## Problem description
Repeat exactly the lines below that lie between the line with "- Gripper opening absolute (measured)" and the line with "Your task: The", counting both of those lines as part of the answer.

= = =

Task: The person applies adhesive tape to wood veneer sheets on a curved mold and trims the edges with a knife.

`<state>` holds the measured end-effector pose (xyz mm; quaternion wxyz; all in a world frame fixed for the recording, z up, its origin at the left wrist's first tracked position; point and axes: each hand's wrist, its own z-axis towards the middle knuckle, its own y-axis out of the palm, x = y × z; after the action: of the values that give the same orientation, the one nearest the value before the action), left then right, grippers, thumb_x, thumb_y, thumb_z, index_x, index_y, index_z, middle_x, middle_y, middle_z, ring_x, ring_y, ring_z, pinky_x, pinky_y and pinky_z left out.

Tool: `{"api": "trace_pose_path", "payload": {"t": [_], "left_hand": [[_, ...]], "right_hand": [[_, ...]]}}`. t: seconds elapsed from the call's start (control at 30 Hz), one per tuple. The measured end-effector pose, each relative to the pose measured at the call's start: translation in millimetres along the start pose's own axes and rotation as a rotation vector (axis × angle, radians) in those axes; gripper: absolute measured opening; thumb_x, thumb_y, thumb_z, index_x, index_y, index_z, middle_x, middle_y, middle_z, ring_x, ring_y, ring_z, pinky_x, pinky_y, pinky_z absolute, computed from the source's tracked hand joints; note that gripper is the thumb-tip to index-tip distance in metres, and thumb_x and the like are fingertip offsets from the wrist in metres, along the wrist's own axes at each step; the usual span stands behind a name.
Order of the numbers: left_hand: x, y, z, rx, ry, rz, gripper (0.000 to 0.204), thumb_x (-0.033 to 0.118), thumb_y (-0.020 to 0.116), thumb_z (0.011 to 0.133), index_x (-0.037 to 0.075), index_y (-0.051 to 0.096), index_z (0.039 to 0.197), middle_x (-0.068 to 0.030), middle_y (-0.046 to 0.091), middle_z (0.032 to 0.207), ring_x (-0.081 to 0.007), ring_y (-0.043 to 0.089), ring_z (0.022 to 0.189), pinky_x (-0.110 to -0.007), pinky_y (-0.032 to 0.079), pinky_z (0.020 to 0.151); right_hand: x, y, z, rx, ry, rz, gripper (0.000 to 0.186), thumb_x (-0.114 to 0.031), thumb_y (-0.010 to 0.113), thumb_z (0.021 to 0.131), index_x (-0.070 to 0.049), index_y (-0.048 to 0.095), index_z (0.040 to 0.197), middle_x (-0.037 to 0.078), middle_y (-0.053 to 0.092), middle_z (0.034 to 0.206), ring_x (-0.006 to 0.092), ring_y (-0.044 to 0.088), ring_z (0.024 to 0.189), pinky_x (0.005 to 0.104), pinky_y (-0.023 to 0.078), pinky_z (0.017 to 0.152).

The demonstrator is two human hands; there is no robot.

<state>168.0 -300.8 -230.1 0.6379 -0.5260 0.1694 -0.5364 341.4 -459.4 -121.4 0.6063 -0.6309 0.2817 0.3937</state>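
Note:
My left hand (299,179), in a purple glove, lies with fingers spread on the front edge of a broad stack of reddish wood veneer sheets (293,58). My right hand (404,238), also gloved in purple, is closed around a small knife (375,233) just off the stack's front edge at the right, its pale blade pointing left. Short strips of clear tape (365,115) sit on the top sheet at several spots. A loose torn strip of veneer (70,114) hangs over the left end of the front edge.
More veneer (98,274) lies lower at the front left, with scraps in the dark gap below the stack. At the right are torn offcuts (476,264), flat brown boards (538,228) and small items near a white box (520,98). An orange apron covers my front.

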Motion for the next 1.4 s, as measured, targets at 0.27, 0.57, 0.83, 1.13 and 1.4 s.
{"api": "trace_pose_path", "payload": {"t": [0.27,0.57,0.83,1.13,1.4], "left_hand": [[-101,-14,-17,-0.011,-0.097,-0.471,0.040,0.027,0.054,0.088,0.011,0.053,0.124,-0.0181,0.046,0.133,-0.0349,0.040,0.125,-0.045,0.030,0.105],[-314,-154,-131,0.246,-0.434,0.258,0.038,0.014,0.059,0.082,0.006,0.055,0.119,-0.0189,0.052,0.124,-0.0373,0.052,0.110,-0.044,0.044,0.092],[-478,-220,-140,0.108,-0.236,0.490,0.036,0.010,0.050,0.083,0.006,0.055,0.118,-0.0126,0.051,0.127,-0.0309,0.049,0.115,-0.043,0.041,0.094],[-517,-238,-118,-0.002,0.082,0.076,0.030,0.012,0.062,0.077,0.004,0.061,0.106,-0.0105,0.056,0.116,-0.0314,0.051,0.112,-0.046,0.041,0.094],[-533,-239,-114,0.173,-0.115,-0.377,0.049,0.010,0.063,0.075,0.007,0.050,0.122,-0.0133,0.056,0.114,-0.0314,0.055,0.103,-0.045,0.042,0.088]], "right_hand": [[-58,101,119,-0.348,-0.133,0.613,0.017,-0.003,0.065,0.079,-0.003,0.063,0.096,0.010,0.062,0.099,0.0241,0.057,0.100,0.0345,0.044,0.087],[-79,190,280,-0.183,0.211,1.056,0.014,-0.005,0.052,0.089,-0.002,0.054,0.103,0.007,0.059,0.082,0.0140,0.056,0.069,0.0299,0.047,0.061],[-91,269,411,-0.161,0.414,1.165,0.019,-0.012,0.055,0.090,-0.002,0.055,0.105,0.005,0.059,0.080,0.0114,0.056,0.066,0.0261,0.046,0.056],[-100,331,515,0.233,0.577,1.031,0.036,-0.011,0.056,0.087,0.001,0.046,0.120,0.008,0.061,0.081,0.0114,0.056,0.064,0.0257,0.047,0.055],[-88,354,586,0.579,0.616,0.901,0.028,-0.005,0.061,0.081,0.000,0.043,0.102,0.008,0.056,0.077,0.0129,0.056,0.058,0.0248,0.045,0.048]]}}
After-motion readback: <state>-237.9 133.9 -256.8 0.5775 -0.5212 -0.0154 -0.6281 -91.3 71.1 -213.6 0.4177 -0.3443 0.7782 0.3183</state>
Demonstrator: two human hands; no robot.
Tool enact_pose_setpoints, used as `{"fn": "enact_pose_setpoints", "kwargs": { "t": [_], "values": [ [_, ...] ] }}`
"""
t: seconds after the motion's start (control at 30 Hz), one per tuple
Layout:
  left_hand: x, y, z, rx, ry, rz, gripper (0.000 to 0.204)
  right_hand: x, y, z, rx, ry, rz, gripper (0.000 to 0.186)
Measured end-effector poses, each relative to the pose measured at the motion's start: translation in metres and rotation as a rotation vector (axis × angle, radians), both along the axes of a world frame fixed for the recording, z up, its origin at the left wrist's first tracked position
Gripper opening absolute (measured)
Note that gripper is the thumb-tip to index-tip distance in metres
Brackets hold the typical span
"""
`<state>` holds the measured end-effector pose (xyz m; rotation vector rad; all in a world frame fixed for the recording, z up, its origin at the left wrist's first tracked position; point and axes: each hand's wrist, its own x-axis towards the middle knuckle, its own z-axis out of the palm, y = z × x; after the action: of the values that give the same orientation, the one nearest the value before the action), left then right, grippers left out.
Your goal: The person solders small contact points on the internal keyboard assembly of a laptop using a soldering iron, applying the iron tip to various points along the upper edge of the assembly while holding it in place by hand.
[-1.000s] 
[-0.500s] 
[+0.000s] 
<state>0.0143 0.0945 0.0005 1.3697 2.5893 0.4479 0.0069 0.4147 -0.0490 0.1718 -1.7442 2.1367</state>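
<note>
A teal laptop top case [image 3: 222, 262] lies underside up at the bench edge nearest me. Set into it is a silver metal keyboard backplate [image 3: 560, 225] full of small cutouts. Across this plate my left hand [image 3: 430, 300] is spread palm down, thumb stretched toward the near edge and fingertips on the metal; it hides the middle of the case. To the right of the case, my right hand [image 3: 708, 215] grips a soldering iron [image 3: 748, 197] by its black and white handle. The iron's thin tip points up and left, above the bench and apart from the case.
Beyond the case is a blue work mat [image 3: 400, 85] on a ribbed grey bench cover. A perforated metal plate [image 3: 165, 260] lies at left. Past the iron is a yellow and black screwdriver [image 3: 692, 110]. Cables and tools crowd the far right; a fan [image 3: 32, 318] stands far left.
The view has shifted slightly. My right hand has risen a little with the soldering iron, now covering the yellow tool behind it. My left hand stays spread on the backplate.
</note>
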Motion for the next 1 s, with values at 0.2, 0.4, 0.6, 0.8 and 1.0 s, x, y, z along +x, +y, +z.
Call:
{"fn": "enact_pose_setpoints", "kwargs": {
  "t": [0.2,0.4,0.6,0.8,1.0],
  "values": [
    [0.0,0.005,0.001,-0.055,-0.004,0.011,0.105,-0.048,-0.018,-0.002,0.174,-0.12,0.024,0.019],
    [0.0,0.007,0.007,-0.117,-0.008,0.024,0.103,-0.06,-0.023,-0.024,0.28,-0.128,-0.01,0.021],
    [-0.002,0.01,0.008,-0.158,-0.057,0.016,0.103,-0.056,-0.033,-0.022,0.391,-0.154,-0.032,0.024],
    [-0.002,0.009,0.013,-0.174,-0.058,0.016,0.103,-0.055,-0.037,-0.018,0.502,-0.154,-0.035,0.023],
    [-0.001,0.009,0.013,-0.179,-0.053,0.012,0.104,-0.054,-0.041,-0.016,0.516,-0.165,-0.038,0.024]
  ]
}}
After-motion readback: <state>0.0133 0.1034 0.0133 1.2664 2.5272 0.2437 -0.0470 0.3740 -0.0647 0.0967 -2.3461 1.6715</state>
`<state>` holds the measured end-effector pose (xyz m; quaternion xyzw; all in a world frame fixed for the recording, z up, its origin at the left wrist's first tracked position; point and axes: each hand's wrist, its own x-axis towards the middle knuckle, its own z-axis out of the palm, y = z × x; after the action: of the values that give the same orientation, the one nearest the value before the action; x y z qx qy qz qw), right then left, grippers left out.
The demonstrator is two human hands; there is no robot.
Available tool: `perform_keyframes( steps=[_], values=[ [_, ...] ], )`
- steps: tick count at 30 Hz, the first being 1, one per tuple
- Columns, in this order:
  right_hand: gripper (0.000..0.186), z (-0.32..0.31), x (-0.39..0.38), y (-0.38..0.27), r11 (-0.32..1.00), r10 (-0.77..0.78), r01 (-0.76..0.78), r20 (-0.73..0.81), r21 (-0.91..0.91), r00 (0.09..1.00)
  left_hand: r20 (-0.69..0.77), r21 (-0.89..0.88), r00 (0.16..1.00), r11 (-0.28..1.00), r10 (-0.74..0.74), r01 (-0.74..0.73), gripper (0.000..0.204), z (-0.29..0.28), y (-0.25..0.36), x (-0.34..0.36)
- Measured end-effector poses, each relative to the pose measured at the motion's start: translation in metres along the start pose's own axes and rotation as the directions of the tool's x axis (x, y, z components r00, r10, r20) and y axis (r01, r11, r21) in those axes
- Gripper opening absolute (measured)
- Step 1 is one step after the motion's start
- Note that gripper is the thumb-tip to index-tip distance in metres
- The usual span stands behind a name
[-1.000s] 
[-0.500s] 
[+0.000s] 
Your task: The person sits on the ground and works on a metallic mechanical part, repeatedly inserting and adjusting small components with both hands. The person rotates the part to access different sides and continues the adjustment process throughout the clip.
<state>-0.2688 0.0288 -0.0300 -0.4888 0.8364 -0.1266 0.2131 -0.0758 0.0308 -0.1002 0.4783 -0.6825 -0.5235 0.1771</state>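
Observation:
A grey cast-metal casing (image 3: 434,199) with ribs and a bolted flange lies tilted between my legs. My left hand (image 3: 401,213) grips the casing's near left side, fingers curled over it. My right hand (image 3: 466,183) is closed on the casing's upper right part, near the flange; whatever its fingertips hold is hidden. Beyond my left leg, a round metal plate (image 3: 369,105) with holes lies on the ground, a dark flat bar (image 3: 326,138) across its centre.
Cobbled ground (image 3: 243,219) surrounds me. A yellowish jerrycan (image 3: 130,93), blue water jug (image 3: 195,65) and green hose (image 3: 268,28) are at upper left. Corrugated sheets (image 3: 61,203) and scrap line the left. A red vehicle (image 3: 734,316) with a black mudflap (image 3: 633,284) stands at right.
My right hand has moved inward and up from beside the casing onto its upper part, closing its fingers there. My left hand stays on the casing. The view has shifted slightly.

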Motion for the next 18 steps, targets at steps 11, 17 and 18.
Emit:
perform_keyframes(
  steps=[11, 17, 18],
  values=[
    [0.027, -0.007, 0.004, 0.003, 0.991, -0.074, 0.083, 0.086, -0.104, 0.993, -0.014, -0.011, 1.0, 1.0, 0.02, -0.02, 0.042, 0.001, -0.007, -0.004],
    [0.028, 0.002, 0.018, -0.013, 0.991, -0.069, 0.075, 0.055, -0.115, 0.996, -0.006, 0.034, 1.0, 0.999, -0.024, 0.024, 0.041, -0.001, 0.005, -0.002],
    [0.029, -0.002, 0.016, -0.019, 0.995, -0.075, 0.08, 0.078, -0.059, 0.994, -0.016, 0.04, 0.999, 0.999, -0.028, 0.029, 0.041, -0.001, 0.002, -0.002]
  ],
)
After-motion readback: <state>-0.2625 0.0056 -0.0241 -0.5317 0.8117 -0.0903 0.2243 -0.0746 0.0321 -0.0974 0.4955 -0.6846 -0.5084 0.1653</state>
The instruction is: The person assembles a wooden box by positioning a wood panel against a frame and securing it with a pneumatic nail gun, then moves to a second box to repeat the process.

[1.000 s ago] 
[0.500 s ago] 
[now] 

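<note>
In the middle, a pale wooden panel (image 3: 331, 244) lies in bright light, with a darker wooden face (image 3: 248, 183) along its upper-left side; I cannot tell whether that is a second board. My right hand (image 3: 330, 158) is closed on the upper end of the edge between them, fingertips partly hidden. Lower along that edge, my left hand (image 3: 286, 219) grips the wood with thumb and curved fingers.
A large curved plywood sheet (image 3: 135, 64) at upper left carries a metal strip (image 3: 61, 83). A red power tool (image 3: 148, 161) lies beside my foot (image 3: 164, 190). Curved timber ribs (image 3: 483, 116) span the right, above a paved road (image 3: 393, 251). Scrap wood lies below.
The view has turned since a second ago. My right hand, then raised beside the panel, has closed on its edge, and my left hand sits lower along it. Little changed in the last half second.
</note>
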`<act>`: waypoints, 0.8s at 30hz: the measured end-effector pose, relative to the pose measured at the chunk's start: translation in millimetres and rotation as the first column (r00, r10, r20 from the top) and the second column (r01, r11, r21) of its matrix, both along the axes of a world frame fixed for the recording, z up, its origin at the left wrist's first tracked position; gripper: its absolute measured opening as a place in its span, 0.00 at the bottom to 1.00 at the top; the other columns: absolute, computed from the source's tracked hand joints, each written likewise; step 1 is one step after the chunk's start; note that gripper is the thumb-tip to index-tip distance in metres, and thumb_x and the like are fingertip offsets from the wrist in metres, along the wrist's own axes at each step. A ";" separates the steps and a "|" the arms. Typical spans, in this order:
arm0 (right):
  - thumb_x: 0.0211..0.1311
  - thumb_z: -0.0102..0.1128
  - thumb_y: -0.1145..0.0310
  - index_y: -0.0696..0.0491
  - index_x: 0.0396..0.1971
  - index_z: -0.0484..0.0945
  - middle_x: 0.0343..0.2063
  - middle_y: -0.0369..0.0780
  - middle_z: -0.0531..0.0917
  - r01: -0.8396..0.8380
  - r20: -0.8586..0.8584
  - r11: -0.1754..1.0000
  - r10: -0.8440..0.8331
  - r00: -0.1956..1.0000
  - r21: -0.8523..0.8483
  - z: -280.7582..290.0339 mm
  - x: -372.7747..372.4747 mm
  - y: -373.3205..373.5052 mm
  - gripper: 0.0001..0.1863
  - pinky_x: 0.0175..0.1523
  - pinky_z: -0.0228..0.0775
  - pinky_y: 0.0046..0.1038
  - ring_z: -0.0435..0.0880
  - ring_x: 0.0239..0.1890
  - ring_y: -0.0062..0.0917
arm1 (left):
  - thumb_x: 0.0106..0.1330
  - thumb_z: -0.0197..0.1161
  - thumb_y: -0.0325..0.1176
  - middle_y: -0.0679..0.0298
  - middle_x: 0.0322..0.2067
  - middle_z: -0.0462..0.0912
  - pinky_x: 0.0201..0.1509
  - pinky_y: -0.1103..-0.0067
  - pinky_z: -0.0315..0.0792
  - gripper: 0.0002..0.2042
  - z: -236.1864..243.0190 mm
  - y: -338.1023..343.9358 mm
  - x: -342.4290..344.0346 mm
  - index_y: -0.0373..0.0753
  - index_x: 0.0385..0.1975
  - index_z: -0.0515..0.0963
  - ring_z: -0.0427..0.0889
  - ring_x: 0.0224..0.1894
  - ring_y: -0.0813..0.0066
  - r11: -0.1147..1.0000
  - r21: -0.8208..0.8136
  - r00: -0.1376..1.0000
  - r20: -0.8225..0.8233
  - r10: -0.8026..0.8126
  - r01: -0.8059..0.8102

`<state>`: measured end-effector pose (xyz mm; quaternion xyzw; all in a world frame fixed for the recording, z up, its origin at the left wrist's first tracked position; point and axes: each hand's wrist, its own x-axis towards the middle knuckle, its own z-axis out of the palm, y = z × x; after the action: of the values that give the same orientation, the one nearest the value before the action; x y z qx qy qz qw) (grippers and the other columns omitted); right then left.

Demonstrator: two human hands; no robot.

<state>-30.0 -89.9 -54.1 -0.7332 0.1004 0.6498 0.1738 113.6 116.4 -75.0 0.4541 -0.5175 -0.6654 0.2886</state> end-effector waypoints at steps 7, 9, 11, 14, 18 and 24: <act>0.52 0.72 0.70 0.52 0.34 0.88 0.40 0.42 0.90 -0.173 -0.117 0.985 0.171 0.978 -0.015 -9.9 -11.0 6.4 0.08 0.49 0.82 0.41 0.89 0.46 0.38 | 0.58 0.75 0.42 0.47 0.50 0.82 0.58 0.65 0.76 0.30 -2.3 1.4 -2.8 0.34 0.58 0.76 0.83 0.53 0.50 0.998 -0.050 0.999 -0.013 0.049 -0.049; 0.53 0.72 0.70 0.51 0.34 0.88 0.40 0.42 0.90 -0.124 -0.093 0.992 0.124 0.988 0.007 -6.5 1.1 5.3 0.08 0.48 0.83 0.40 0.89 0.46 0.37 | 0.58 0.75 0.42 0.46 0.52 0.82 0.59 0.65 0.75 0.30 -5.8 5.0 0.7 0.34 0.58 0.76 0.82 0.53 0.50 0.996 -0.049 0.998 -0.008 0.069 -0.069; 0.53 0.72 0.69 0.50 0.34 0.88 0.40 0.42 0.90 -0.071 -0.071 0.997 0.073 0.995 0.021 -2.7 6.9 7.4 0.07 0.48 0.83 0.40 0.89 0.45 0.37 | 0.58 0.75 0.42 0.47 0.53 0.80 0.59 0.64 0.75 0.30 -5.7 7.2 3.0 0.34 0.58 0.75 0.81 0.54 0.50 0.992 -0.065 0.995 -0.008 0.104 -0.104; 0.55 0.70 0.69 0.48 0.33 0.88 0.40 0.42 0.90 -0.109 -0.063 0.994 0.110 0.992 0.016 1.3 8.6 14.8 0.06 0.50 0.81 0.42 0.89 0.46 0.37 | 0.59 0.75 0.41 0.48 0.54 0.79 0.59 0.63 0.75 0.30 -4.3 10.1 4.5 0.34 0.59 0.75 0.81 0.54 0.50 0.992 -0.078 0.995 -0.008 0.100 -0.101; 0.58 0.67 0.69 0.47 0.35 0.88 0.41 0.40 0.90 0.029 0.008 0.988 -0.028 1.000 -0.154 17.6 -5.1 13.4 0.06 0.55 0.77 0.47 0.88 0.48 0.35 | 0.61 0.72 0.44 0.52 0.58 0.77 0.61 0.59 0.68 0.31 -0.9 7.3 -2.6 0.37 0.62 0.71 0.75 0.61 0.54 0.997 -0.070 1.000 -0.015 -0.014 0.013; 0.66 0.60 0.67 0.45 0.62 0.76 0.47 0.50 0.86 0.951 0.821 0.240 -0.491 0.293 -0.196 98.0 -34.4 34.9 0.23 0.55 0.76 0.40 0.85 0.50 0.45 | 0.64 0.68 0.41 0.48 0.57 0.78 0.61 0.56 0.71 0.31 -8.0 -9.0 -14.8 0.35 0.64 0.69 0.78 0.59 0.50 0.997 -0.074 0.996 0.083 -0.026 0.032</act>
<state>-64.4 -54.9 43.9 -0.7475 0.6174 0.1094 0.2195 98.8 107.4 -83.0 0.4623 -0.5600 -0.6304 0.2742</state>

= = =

## Solution to this exercise
- Gripper opening absolute (measured)
- Step 1 is one step after the motion's start
- Note that gripper is the thumb-tip to index-tip distance in metres
- The usual span stands behind a name
[-1.000s] 
[-0.500s] 
[+0.000s] 
Your task: The person sits on the ground and works on a metallic mechanical part, repeatedly inserting and adjusting small components with both hands. The person rotates the part to access different sides and continues the adjustment process throughout the clip.

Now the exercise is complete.